‘The Politics of Shame: Ai Weiwei in conversation with Anthony Downey’, Large Glass Journal, Skopje, and Third Text, London, January, 2019



Screen Shot 2019-02-22 at 13.19.15

The Politics of Shame: Ai Weiwei in conversation with Anthony Downey

From October 2017 to February 2018, the Fotomuseum Antwerp (FOMU) presented the first photo exhibition of Chinese visual artist and political activist Ai Weiwei. Entitled ‘Ai Weiwei – Mirror’, the exhibition included seminal political statements such as Study of Perspective (1995–2011) and the artist’s daily stream of selfies and snapshots on social media. The show also addressed the years that the artist spent under constant surveillance by the Chinese government and his ongoing commitment to presenting work that engages with social and political issues, including the worldwide refugee condition.

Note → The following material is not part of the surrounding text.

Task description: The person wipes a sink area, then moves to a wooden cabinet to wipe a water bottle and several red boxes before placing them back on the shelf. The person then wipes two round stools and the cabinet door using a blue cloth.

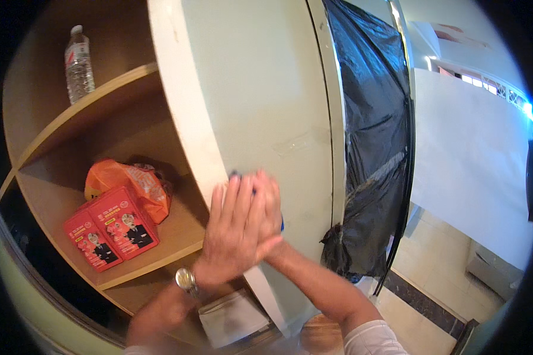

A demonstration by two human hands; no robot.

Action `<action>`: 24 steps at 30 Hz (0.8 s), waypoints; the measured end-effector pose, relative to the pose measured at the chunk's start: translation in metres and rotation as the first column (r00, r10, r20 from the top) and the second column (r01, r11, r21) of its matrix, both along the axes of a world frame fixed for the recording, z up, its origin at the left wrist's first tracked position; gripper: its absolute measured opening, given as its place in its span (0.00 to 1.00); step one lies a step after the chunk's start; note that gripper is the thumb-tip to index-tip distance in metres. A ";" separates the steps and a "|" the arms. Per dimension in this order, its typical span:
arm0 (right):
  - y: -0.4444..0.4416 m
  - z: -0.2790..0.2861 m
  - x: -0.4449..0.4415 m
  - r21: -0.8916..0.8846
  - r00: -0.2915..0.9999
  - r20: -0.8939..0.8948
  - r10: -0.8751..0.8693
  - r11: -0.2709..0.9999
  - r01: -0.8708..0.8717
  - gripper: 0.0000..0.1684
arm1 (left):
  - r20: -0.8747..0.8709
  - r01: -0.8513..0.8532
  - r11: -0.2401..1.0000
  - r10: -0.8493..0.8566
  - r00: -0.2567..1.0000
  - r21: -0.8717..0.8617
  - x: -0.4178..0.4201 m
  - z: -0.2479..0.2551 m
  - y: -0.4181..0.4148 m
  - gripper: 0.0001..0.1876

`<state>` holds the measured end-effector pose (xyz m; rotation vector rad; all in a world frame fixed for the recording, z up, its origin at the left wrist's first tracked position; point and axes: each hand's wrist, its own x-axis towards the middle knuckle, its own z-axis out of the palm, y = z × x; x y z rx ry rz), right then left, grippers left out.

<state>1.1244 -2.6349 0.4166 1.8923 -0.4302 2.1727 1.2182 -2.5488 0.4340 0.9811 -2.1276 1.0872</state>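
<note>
My left hand (233, 222), with a wristwatch (185, 279) at its wrist, lies flat over my right hand (272, 204). Both hands are in front of the pale upright edge (200, 120) between the open shelves and a light panel (266, 88). Dark blue bits of some item (282, 224) peek out around my right hand; the rest of it is hidden. How my right fingers sit on it cannot be seen. The hands look slightly blurred.
On the wooden shelves (115, 277) at left are a clear plastic bottle (79, 66), red printed boxes (111, 228) and an orange bag (153, 191). Below lies a whitish flat box (233, 317). Black plastic sheeting (373, 111) hangs at right. A round wooden top (322, 333) is low down.
</note>
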 end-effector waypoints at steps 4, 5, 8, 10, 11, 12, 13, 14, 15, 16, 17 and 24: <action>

In the following transcription of a conversation that was recorded as part of a public event in Antwerp on 25 October, 2017, the artist talked to Anthony Downey about his photographic work from the 1990s until today and how those earlier photographs, taken in New York City during the 1980s and early 1990s (but not developed until he returned to Beijing in 1993), in part signal later concerns with activism, image production and human rights. A central element in Ai Weiwei’s concerns is his use of the internet, specifically in his efforts to hold the Chinese authorities accountable for events surrounding the Sichuan earthquake in 2008. The interview also covered the artist’s more recent works regarding his subsequent imprisonment and constant harassment. The artist talks frankly about the extent to which shame played a part in his motivations, both his efforts to shame the government but also their attempts to shame him and, during the Chinese Cultural Revolution, his father before him.

This interview is published in partnership with The Large Glass: Journal of Contemporary Art, Culture and Theory, Museum of Contemporary Art, Skopje (Macedonia), no 25/26, 2018, pp 28–42. ISSN: 1409 – 5823, and Third Text Online. 

A PDF of the interview can be downloaded here.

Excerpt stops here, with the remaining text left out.